- [What is being asked] Line by line, restate the material exactly.

*** Collected data Section Begins ***

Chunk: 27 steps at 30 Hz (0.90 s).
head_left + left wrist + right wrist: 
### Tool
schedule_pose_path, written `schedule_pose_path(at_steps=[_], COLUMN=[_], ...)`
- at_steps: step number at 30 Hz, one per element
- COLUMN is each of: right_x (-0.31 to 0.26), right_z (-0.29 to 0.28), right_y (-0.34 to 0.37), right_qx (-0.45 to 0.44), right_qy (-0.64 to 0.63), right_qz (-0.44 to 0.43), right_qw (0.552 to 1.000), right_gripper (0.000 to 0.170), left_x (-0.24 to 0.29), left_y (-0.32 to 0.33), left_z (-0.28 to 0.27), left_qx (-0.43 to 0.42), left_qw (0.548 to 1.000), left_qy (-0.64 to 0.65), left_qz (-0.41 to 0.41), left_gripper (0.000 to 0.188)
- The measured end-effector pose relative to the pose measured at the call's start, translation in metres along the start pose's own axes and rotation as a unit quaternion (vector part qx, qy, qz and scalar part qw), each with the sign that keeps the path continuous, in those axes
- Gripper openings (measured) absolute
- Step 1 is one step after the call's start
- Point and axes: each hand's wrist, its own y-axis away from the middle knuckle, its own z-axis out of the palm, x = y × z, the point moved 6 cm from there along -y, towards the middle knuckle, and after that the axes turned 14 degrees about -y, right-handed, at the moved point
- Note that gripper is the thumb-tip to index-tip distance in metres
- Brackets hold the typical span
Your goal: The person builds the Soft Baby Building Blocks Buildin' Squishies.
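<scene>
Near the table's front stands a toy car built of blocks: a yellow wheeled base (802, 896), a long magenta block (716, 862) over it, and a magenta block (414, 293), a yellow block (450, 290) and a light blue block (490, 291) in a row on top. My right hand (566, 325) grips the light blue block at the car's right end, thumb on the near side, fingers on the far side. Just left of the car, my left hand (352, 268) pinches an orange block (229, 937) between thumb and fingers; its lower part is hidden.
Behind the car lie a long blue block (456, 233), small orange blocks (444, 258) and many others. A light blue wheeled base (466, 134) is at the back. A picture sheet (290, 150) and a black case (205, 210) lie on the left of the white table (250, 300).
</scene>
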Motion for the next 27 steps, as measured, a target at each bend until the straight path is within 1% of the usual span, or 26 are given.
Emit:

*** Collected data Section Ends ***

- [Expected answer]
Chunk: 27 steps at 30 Hz (0.90 s).
head_left + left wrist + right wrist: 
### Tool
schedule_pose_path, written `schedule_pose_path(at_steps=[_], COLUMN=[_], ...)`
- at_steps: step number at 30 Hz, one per element
- COLUMN is each of: right_x (-0.31 to 0.26), right_z (-0.29 to 0.28), right_y (-0.34 to 0.37), right_qx (-0.45 to 0.44), right_qy (-0.64 to 0.63), right_qz (-0.44 to 0.43), right_qw (0.552 to 1.000), right_gripper (0.000 to 0.170), left_x (-0.24 to 0.29), left_y (-0.32 to 0.33), left_z (-0.28 to 0.27), left_qx (-0.43 to 0.42), left_qw (0.548 to 1.000), left_qy (-0.64 to 0.65), left_qz (-0.41 to 0.41), left_gripper (0.000 to 0.188)
- The measured end-effector pose relative to the pose measured at the call's start, translation in metres along the start pose's own axes and rotation as a unit quaternion (vector part qx, qy, qz and scalar part qw), each with the sign that keeps the path continuous, in those axes
- Gripper openings (measured) absolute
- Step 1 is one step after the call's start
- Point and axes: each hand's wrist, its own y-axis away from the middle knuckle, its own z-axis out of the palm, x = y × z, the point moved 6 cm from there along -y, towards the middle knuckle, and after that the axes turned 14 degrees about -y, right-handed, at the moved point
- Note that gripper is the thumb-tip to index-tip distance in metres
- Brackets hold the typical span
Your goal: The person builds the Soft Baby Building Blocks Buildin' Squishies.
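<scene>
Near the table's front stands a toy car built of blocks: a yellow wheeled base (802, 896), a long magenta block (716, 862) over it, and a magenta block (414, 293), a yellow block (450, 290) and a light blue block (490, 291) in a row on top. My right hand (566, 325) grips the light blue block at the car's right end, thumb on the near side, fingers on the far side. Just left of the car, my left hand (352, 268) pinches an orange block (229, 937) between thumb and fingers; its lower part is hidden.
Behind the car lie a long blue block (456, 233), small orange blocks (444, 258) and many others. A light blue wheeled base (466, 134) is at the back. A picture sheet (290, 150) and a black case (205, 210) lie on the left of the white table (250, 300).
</scene>
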Motion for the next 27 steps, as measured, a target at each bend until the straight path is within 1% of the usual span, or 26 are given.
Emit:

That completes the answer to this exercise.